The Dynaudio excite? it's 87db sensitive. With 40 watts of amplification, even being generous, you won't drive them to reference level dynamics. No offense but that's pure anecdote and doesn't really say much.


----------



## Theresa (Aug 23, 2010)

From what I've read lately, the Dynaudio and Focals, at least in their low-end speakers, have a very poor motor and therefore much distortion. With a $2000 budget one could build a very nice set of speakers. Check out the Zaph Audio site. I personally would like to have ScanSpeaks all around but with their better drivers even DIY would be more than $2000 without the sub. SEAS makes some very fine drivers too. If you want to go Chinese then there are all the speakers that PE sells (a slight generalization). All are available in kits whether from PE or Madisound and require the minimum of skills, such as I have. I personally couldn't construct a speaker cabinet if my life depended on it.
As for electronics, I just went on a buying binge and bought a great deal of Emotiva equipment and it makes the sound of my old Yamaha DSP-A1 pale in comparison. I have never heard a receiver of any price produce sound as nice as this setup.


----------



## callas01 (Oct 24, 2010)

GranteedEV said:


> The Dynaudio excite? it's 87db sensitive. With 40 watts of amplification, even being generous, you won't drive them to reference level dynamics. No offense but that's pure anecdote and doesn't really say much.


The Octave is a $5000 Integrated Tube Amp, connected to the Octave Black Box coming off a T+A CD Player, Id say $10-15000 worth of equipment is enough to power a $1600 pair of bookshelfs to full dynamics. I have also heard my Excites on a T+A CD player and T+A Pre-pro and dual Mono block A1530 poweramps which I believe are 300 or 500 wpc, a setup which costs about $20-30000. 

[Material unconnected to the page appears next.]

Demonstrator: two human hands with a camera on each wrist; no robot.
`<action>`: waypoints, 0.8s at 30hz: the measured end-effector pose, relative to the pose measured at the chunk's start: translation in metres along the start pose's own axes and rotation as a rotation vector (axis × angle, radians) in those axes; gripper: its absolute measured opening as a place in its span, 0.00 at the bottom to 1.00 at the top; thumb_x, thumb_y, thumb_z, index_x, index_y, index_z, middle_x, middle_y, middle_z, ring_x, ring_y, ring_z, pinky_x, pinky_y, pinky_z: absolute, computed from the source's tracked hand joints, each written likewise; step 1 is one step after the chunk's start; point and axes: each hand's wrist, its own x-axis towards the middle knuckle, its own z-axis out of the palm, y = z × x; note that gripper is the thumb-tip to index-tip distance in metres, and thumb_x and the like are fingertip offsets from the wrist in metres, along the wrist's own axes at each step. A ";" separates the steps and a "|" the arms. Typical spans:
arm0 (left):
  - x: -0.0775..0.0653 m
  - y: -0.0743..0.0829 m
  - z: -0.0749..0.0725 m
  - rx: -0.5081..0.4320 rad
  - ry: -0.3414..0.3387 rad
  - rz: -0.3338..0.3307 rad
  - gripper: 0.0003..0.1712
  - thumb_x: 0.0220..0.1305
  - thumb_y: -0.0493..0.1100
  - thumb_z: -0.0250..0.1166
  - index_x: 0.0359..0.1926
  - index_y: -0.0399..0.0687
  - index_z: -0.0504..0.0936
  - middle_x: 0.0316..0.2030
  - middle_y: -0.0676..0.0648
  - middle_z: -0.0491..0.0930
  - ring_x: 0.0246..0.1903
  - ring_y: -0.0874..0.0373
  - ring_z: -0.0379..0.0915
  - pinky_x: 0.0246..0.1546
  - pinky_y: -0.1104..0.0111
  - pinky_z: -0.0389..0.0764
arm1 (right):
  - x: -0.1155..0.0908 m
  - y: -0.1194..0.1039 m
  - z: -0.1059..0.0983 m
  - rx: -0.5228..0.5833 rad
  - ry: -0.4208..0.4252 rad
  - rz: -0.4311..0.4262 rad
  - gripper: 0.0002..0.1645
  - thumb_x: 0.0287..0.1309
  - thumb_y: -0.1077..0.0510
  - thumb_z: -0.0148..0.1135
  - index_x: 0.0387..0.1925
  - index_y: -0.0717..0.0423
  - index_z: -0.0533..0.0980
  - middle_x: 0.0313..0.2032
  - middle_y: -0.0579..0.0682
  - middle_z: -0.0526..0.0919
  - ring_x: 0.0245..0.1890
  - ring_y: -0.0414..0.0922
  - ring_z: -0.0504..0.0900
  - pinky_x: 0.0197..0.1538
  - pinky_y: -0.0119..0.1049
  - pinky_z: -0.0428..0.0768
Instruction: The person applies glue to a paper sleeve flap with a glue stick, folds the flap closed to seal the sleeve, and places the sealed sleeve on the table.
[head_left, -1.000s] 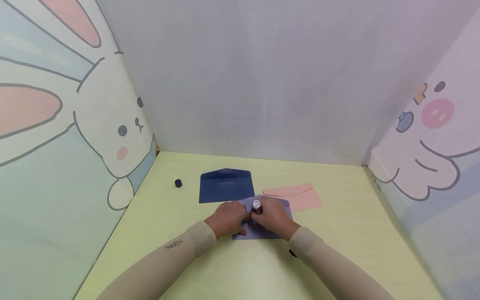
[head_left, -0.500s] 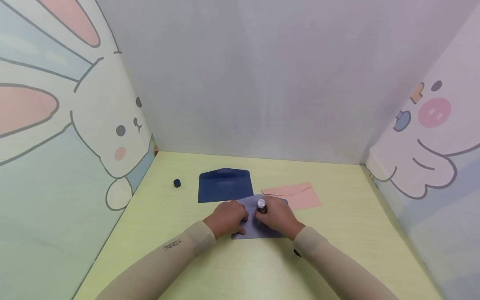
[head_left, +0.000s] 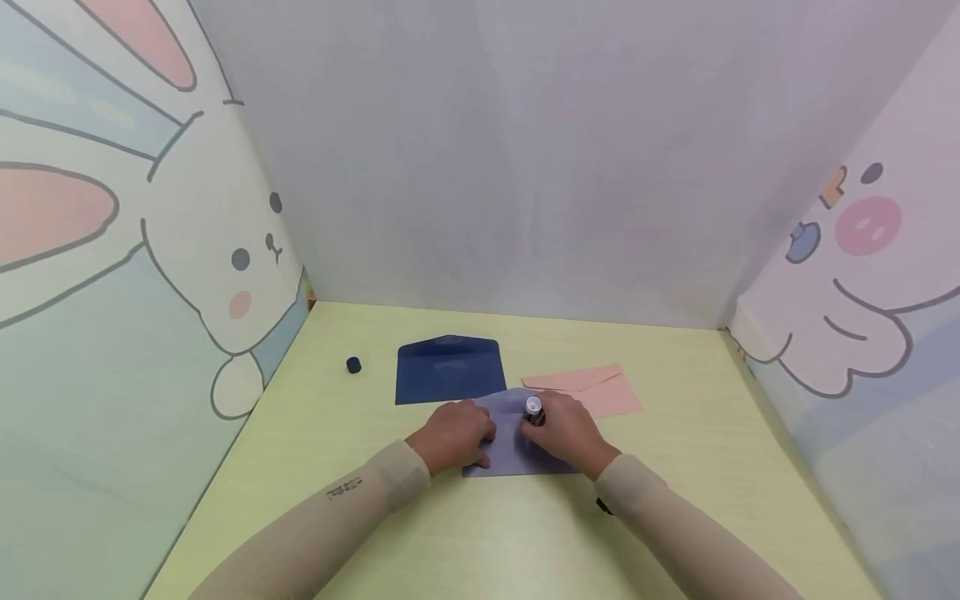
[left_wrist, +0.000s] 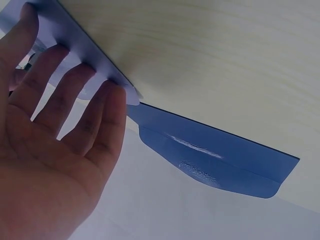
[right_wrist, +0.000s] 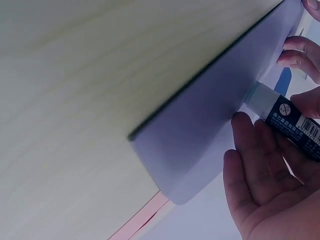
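A lilac envelope lies with its flap opened upward, under both hands. My left hand presses its spread fingertips on the left part of that envelope; the left wrist view shows the fingers only slightly bent. Between thumb and fingers, my right hand holds a glue stick with a dark printed label and white base. The stick stands with its glue end on the envelope around the flap's fold, near the middle. Part of the envelope's right side is hidden by the right hand.
A dark blue envelope with its flap up lies behind the left hand; shiny patches show on its flap. A pink envelope lies partly under the lilac one. The small black cap stands at the left. Painted walls enclose the table.
My right hand has slid to the right along the lilac envelope with the glue stick, uncovering more of its middle. The left hand keeps its place.
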 end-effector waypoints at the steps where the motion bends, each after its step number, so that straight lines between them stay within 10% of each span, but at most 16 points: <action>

Likewise on the little Octave, I have heard Totem Winds, Sttafs, Wilson Sophias, Wison Duettes, T+A speakers, Amphion Prios, Dali Ikons and Mentors speakers, Dynaudio Contour S5.4s, S3.4s, Confidence C1s, Focus 220 MK1, Excite X32s and my X16s. I have also heard many of these speakers on the T+A setup listed above also. What that Octave does is simply amazing with 40x2 watts. Is it as good as the T+A setup, NO, but for the price and its abilities its amazing. 

What the Octave 40 did with the C1s low-end slam and smooth ultra high high-end, while maintaining a superb mid-range sounded so amazing my dealer sold 2 pairs of C1s and 3 Octaves at his open house.

You can call it an anecdote or whatever you wish, but I am telling you that you have no idea what you are talking about. I suggest you go find a dealer and listen to one yourself.


----------



## callas01 (Oct 24, 2010)

Theresa said:


> From what I've read lately, the Dynaudio and Focals, at least in their low-end speakers, have a very poor motor and therefore much distortion. With a $2000 budget one could build a very nice set of speakers. Check out the Zaph Audio site. I personally would like to have ScanSpeaks all around but with their better drivers even DIY would be more than $2000 without the sub. SEAS makes some very fine drivers too. If you want to go Chinese then there are all the speakers that PE sells (a slight generalization). All are available in kits whether from PE or Madisound and require the minimum of skills, such as I have. I personally couldn't construct a speaker cabinet if my life depended on it.
> As for electronics, I just went on a buying binge and bought a great deal of Emotiva equipment and it makes the sound of my old Yamaha DSP-A1 pale in comparison. I have never heard a receiver of any price produce sound as nice as this setup.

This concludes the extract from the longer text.